Directions -> In the listing below, a line holding "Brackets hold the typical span" and a line holding "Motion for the" mark the range. Retype both exactly, with all lines between them.

Collected data ->
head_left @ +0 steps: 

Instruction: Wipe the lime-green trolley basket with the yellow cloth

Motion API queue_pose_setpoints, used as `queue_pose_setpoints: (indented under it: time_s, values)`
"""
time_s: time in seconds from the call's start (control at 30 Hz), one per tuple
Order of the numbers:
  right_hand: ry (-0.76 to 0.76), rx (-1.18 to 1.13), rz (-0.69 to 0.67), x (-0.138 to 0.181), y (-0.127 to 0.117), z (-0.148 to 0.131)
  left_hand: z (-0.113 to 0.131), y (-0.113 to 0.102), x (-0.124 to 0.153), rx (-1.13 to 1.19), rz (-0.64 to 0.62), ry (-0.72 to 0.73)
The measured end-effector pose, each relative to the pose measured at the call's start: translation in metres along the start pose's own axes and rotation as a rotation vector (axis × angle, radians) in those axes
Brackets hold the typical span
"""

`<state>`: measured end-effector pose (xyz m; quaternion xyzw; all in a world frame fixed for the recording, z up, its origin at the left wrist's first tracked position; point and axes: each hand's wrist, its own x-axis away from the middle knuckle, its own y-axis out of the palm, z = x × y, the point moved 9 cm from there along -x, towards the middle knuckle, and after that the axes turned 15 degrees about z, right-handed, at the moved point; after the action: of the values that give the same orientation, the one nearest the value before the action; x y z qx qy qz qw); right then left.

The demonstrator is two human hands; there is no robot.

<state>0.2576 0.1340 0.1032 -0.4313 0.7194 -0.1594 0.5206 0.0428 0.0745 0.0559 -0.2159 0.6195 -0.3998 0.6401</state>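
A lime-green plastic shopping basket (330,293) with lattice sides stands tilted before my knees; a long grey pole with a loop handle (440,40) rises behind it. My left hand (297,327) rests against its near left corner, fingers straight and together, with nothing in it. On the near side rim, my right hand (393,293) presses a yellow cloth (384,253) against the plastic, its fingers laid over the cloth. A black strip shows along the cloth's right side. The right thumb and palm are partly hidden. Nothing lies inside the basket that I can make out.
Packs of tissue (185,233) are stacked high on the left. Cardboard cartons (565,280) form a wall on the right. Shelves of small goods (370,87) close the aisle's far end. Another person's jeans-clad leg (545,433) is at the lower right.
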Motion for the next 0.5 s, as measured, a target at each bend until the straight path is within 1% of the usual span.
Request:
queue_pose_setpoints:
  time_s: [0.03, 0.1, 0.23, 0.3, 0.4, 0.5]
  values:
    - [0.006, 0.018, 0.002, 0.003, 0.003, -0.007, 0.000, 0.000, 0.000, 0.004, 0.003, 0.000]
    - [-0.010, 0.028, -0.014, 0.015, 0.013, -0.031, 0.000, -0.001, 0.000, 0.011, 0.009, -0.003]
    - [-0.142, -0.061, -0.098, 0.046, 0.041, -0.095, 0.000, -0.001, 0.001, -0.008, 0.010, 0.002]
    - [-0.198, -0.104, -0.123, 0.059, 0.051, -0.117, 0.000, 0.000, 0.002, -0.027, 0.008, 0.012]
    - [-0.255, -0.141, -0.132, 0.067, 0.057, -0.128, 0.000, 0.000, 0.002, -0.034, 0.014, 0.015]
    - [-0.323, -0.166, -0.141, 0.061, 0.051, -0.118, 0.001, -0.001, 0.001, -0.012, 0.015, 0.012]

Solution below ->
Brackets hold the typical span
"""

`<state>`: measured end-effector pose (xyz m; quaternion xyzw; all in a world frame fixed for the recording, z up, its origin at the left wrist's first tracked position; point and axes: each hand's wrist, its own x-axis away from the middle knuckle, its own y-axis out of the palm, z = x × y, the point moved 9 cm from there along -x, towards the middle knuckle, and after that the axes turned 15 degrees about z, right-handed, at the moved point; after the action: of the values that give the same orientation, the one nearest the value before the action; x y z qx qy qz qw); right then left.

The demonstrator is two human hands; there is no robot.

<state>0.2576 0.1340 0.1032 -0.4313 0.7194 -0.1594 0.5206 0.0428 0.0745 0.0559 -0.2159 0.6195 -0.3998 0.6401</state>
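A lime-green plastic shopping basket (330,293) with lattice sides stands tilted before my knees; a long grey pole with a loop handle (440,40) rises behind it. My left hand (297,327) rests against its near left corner, fingers straight and together, with nothing in it. On the near side rim, my right hand (393,293) presses a yellow cloth (384,253) against the plastic, its fingers laid over the cloth. A black strip shows along the cloth's right side. The right thumb and palm are partly hidden. Nothing lies inside the basket that I can make out.
Packs of tissue (185,233) are stacked high on the left. Cardboard cartons (565,280) form a wall on the right. Shelves of small goods (370,87) close the aisle's far end. Another person's jeans-clad leg (545,433) is at the lower right.
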Motion for the next 0.5 s, as measured, a target at each bend until the straight path is within 1% of the usual span.

This completes the response.